Spotting Jordan’s cup on the edge of the desk, Clay walked over and popped off the lid.

“By all means.  Help yourself.”

Ignoring Jordan, Clay slapped Jesse’s feet aside and sat.  “About this rack.  You talking about the veterinarian?  What?” he said in surprise when Jordan bared his teeth.

“Do not.  Say one word. About Ava’s breasts.”

Jesse’s low whistle accompanied Clay’s raised brow.  “Well.  Mostly I was yanking your chain again, but apparently I’ve roused the beast.  You’re serious.”

“I’m going to marry her.”

Clay bobbled the coffee, spilling some across his lap.  “At least it wasn’t hot.  My God son, have you gone insane?”

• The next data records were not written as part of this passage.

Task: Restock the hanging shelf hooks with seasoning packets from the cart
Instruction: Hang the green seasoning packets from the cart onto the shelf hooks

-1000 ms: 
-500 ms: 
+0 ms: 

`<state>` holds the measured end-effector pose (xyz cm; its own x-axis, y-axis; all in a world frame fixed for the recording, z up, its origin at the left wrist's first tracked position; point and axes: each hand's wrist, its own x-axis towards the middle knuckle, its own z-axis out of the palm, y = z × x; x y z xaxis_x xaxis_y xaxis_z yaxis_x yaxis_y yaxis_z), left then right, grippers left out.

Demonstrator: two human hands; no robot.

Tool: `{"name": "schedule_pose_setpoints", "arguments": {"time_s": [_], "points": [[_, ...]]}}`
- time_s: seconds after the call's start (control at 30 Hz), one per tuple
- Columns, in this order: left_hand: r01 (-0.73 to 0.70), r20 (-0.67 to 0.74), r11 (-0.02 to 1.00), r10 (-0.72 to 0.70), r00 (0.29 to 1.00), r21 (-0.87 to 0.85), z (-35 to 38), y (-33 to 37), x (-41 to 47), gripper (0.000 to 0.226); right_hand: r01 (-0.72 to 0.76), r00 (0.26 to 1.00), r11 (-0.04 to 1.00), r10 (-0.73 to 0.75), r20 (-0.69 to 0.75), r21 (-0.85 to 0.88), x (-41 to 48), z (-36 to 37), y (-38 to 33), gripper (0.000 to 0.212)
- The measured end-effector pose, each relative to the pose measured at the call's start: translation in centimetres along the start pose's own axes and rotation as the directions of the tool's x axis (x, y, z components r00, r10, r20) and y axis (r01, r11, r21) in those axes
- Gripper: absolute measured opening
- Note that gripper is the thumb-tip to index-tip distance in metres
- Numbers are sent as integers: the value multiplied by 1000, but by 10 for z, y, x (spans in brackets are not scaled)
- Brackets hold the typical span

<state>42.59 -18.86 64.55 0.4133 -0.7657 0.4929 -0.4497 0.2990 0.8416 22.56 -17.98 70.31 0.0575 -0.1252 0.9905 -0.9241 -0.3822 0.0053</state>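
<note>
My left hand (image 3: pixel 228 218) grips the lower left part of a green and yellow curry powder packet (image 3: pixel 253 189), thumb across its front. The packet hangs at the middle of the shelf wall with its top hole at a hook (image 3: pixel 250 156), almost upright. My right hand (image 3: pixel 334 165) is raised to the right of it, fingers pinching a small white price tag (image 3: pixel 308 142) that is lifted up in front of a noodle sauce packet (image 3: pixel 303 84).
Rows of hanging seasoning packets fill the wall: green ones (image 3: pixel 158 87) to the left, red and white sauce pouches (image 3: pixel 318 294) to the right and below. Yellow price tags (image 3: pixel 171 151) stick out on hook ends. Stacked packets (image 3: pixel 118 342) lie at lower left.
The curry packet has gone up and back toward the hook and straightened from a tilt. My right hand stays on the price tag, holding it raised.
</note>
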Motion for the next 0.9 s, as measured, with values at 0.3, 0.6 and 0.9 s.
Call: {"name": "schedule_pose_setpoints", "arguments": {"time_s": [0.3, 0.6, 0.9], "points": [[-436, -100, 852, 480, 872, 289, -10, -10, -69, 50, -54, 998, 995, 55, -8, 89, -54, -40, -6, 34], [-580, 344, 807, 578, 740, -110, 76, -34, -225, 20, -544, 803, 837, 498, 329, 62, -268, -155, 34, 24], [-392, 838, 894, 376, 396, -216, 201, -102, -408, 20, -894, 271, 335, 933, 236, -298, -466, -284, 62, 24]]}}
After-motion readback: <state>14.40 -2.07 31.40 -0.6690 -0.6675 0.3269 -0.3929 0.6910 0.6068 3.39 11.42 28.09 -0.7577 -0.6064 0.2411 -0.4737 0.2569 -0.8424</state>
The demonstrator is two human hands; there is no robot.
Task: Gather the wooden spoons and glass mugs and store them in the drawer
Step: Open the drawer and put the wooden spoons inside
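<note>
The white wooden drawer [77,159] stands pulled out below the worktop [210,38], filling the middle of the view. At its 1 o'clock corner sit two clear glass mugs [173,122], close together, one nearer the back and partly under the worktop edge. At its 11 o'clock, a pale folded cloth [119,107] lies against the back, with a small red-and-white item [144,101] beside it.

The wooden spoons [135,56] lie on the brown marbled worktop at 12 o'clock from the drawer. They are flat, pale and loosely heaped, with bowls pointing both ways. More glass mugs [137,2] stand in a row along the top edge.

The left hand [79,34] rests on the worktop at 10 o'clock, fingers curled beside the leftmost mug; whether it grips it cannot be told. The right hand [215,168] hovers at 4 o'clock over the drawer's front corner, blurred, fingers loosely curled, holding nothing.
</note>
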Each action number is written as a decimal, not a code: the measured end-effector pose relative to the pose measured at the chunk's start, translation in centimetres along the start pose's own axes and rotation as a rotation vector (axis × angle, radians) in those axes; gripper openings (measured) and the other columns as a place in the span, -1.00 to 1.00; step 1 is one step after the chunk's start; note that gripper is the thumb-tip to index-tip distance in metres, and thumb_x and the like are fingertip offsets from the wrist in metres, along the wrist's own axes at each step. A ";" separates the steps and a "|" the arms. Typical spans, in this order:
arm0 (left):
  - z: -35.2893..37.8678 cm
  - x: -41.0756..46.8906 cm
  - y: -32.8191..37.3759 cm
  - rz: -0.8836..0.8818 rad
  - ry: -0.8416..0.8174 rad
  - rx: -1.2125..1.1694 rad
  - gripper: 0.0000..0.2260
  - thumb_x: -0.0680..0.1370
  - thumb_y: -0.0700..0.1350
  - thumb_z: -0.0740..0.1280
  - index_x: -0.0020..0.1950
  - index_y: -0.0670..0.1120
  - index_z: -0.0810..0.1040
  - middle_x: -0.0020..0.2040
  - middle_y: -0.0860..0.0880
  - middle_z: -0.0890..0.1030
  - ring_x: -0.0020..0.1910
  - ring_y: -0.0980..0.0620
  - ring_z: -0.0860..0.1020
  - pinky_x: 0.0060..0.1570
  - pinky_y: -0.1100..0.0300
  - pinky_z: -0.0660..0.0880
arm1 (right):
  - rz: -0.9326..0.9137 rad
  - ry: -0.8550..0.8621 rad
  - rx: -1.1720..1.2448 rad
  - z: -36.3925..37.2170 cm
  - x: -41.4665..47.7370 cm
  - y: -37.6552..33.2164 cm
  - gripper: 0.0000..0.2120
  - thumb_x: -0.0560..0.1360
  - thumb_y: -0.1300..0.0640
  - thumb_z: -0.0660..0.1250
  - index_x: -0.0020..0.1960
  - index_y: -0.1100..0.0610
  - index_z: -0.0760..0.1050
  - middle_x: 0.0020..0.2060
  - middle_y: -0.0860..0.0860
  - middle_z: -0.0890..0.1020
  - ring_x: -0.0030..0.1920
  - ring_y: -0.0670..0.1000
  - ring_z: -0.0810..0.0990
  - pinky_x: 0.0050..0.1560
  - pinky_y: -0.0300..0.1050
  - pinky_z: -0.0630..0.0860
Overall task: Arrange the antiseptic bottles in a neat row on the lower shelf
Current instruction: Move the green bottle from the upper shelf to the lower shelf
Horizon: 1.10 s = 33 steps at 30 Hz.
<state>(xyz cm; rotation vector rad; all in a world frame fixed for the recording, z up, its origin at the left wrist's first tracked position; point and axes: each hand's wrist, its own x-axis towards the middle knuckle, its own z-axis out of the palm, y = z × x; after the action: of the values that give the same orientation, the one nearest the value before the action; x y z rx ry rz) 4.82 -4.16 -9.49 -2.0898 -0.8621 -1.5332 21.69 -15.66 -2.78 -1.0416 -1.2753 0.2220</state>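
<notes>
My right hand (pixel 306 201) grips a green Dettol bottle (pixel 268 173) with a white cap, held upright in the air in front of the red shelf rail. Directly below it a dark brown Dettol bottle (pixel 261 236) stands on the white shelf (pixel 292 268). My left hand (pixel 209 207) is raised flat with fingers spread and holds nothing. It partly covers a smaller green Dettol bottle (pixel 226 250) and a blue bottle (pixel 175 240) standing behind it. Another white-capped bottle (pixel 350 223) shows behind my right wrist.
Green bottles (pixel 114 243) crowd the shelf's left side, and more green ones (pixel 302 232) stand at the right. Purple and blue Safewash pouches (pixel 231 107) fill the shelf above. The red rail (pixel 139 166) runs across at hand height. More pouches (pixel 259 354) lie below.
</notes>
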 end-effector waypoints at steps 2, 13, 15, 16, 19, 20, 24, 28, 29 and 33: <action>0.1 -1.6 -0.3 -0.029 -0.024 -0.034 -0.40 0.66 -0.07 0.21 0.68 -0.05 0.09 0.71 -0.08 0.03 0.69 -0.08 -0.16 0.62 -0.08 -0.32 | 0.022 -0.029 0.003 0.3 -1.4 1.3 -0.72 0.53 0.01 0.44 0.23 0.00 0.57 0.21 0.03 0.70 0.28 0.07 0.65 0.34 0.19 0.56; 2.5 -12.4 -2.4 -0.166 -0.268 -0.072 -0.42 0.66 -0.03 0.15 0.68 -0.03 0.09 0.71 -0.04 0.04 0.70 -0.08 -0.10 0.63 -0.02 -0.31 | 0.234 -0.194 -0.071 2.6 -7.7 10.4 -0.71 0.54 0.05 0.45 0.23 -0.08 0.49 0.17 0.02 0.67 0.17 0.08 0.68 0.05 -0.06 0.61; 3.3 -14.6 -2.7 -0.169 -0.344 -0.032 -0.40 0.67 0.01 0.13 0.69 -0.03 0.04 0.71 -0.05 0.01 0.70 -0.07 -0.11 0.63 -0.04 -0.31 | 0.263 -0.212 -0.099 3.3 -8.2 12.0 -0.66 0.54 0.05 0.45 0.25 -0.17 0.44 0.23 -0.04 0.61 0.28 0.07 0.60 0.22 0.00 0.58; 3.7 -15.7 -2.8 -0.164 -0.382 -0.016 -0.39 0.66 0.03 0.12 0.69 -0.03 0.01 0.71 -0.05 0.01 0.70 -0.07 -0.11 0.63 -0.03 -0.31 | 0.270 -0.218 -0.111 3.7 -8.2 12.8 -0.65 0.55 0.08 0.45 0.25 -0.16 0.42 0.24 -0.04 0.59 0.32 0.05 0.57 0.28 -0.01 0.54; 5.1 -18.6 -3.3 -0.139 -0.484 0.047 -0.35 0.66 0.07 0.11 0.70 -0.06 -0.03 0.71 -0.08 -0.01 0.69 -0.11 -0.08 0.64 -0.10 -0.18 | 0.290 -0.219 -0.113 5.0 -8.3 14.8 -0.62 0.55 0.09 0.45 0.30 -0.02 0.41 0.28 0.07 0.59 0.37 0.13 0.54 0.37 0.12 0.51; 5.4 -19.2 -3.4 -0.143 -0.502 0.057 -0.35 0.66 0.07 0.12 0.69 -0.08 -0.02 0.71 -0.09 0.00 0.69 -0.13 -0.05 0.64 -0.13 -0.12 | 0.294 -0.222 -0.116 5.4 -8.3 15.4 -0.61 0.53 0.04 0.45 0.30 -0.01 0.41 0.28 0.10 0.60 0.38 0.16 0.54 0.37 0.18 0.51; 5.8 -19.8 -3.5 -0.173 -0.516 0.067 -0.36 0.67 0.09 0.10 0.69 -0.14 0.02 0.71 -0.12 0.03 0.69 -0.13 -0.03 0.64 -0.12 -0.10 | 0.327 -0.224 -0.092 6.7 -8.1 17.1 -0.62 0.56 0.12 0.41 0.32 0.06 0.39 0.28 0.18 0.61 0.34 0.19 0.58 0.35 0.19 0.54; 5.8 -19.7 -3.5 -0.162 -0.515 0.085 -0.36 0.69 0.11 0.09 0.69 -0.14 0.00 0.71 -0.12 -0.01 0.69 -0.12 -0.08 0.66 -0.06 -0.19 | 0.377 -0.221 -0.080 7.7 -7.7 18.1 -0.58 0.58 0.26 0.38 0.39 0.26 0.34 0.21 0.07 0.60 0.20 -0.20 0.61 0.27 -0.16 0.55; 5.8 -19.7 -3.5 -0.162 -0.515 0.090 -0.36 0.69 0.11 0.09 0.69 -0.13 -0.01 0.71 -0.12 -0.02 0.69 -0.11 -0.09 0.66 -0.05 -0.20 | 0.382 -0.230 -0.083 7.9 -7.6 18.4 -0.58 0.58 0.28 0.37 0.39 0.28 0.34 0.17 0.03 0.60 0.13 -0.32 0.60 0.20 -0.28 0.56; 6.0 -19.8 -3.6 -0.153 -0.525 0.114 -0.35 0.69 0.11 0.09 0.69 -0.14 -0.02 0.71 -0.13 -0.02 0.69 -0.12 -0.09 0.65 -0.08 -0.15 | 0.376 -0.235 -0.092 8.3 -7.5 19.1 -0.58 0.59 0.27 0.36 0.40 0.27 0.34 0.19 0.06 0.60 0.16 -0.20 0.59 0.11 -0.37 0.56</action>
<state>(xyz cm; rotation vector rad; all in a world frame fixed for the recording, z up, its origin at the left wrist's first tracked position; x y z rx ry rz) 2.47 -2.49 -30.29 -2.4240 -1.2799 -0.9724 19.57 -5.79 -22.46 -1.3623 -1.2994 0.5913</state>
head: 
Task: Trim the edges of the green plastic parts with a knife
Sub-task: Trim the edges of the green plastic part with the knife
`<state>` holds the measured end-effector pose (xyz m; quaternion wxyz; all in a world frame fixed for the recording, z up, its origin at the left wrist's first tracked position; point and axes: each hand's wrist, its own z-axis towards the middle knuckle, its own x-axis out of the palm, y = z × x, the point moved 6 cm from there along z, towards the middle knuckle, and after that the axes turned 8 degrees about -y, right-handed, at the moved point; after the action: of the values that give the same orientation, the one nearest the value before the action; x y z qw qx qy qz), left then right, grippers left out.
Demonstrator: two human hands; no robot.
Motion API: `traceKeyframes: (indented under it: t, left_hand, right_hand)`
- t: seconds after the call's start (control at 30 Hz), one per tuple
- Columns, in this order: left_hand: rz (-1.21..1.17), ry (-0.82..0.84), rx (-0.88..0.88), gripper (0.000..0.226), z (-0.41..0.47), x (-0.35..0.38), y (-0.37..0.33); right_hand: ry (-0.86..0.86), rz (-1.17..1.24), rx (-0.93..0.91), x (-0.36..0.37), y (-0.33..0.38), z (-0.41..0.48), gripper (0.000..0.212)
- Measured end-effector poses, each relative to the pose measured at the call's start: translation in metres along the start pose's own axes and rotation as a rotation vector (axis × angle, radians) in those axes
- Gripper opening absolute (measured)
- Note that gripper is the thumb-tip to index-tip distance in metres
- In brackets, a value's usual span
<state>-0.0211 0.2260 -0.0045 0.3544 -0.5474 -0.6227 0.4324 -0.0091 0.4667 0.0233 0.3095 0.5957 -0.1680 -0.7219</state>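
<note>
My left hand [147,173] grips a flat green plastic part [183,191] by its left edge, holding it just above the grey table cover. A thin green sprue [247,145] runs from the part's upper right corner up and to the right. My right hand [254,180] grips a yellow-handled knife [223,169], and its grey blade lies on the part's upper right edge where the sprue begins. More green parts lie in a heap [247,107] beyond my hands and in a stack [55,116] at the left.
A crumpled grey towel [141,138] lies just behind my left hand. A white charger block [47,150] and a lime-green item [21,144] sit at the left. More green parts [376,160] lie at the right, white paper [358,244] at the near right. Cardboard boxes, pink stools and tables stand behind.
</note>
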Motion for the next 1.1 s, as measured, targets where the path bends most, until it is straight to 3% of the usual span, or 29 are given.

But Jesse was grinning like a fool.  “The Wellington Curse strikes again.”

“What?” Clay looked over his shoulder as if expecting an attack from behind.

“Relax, Copeland.  The only unattached female in this house is Grace, and I don’t think she’s considering marriage just yet.”

“Not until she’s forty,” Jesse agreed.  “Or I’m dead.  Whichever comes first.”

Jordan closed his briefcase, then dropped onto the leather sofa angled in the corner.  And sank. It felt so damn comfortable that he knew it was a mistake.  “Trade me spots, Clay.  If I sit here, I’ll fall asleep.”

“Yeah, I want to hear about why you were skulking around before the crack of dawn,” Clay said as he grabbed a napkin before heading to the couch.  He dabbed it at his lap. “Right after you explain why I shouldn’t suggest that your family have you committed.”